* EXERCISE *
Return each line of the data that follows exactly as it reads.

[Recorded data]

=-=-=-=-=

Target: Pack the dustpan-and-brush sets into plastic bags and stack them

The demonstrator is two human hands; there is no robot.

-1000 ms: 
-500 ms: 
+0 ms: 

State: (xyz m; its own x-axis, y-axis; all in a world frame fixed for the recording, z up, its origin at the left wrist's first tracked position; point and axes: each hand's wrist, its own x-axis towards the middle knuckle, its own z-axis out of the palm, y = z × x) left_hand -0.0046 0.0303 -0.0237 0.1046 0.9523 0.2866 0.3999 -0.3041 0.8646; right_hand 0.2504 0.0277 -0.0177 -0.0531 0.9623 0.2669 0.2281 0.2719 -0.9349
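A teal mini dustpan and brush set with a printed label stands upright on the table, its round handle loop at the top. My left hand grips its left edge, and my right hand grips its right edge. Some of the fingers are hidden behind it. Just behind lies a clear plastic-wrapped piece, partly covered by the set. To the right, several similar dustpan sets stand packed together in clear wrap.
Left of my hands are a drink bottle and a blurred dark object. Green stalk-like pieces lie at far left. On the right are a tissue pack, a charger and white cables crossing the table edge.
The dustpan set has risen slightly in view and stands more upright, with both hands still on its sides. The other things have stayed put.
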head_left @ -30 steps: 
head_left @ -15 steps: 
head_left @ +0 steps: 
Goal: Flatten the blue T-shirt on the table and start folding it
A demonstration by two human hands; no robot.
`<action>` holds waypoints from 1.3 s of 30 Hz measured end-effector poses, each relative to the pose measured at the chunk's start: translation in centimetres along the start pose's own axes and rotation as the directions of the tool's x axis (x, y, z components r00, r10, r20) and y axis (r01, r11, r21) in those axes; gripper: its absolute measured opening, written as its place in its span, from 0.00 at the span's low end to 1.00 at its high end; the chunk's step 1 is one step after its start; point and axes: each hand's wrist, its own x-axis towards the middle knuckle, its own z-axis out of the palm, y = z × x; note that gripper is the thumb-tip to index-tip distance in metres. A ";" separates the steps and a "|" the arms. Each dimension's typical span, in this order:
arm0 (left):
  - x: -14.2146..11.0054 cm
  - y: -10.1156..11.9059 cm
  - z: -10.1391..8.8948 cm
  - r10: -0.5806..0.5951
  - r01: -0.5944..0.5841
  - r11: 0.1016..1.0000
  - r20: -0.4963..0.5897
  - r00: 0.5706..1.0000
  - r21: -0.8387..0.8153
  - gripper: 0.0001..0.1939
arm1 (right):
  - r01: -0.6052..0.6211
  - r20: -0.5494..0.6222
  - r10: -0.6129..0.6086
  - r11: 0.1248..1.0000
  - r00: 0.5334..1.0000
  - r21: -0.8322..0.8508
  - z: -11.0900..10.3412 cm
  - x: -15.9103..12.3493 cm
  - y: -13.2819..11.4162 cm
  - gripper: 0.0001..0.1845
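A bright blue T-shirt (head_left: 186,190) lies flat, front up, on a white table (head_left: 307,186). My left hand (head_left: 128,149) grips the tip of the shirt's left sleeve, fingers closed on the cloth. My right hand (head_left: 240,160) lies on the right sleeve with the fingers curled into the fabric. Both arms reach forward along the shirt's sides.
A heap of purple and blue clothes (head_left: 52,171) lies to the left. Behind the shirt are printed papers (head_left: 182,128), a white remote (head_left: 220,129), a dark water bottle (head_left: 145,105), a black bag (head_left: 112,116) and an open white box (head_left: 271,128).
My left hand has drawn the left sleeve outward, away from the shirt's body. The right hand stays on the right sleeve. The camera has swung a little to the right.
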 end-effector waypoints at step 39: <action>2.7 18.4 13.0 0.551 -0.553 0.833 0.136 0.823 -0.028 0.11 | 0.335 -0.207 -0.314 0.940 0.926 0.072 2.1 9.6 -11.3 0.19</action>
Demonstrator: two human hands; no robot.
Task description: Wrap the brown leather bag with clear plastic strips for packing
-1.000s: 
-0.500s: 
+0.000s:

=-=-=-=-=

* ANSWER FOR THIS EXERCISE *
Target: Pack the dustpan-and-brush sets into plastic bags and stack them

The demonstrator is two human hands; there is no robot.

-1000 ms: 
-500 ms: 
+0 ms: 

State: (xyz m; its own x-axis, y-axis; all in a world frame fixed for the recording, z up, its origin at the left wrist's first tracked position; point and axes: each hand's wrist, its own x-axis towards the middle knuckle, its own z-axis out of the palm, y = z × x) left_hand -0.0046 0.0303 -0.0237 0.1046 0.9523 0.2866 0.3999 -0.3041 0.8646; right_hand 0.2504 0.0277 -0.0177 -0.0531 0.9623 0.2669 0.2281 0.2719 -0.9349
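A teal mini dustpan and brush set with a printed label stands upright on the table, its round handle loop at the top. My left hand grips its left edge, and my right hand grips its right edge. Some of the fingers are hidden behind it. Just behind lies a clear plastic-wrapped piece, partly covered by the set. To the right, several similar dustpan sets stand packed together in clear wrap.
Left of my hands are a drink bottle and a blurred dark object. Green stalk-like pieces lie at far left. On the right are a tissue pack, a charger and white cables crossing the table edge.
The dustpan set has risen slightly in view and stands more upright, with both hands still on its sides. The other things have stayed put.
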head_left @ -30 steps: 
head_left @ -15 steps: 
head_left @ +0 steps: 
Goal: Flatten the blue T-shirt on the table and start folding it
A demonstration by two human hands; no robot.
`<action>` holds waypoints from 1.3 s of 30 Hz measured end-effector poses, each relative to the pose measured at the chunk's start: translation in centimetres along the start pose's own axes and rotation as the directions of the tool's x axis (x, y, z components r00, r10, r20) and y axis (r01, r11, r21) in those axes; gripper: its absolute measured opening, written as its place in its span, from 0.00 at the span's low end to 1.00 at its high end; the chunk's step 1 is one step after its start; point and axes: each hand's wrist, its own x-axis towards the middle knuckle, its own z-axis out of the palm, y = z × x; note that gripper is the thumb-tip to index-tip distance in metres. A ";" separates the steps and a "|" the arms. Each dimension's typical span, in this order:
arm0 (left):
  - x: -14.2146..11.0054 cm
  - y: -10.1156..11.9059 cm
  - z: -10.1391..8.8948 cm
  - r10: -0.5806..0.5951
  - r01: -0.5944..0.5841
  - r11: 0.1016..1.0000
  - r20: -0.4963..0.5897
  - r00: 0.5706..1.0000
  - r21: -0.8387..0.8153
  - gripper: 0.0001..0.1939
arm1 (right):
  - r01: -0.6052..0.6211
  - r20: -0.5494..0.6222
  - r10: -0.6129..0.6086
  - r11: 0.1248..1.0000
  - r00: 0.5334..1.0000
  - r21: -0.8322..0.8508
  - z: -11.0900..10.3412 cm
  - x: -15.9103..12.3493 cm
  - y: -13.2819..11.4162 cm
  - gripper: 0.0001..0.1845
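A bright blue T-shirt (head_left: 186,190) lies flat, front up, on a white table (head_left: 307,186). My left hand (head_left: 128,149) grips the tip of the shirt's left sleeve, fingers closed on the cloth. My right hand (head_left: 240,160) lies on the right sleeve with the fingers curled into the fabric. Both arms reach forward along the shirt's sides.
A heap of purple and blue clothes (head_left: 52,171) lies to the left. Behind the shirt are printed papers (head_left: 182,128), a white remote (head_left: 220,129), a dark water bottle (head_left: 145,105), a black bag (head_left: 112,116) and an open white box (head_left: 271,128).
My left hand has drawn the left sleeve outward, away from the shirt's body. The right hand stays on the right sleeve. The camera has swung a little to the right.
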 end-effector waypoints at step 39: <action>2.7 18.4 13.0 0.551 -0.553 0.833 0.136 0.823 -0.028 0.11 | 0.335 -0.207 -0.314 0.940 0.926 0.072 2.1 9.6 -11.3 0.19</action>
Demonstrator: two human hands; no robot.
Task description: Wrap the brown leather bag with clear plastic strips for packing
-1.000s: 
-0.500s: 
+0.000s:

This answer leaves nothing further to address.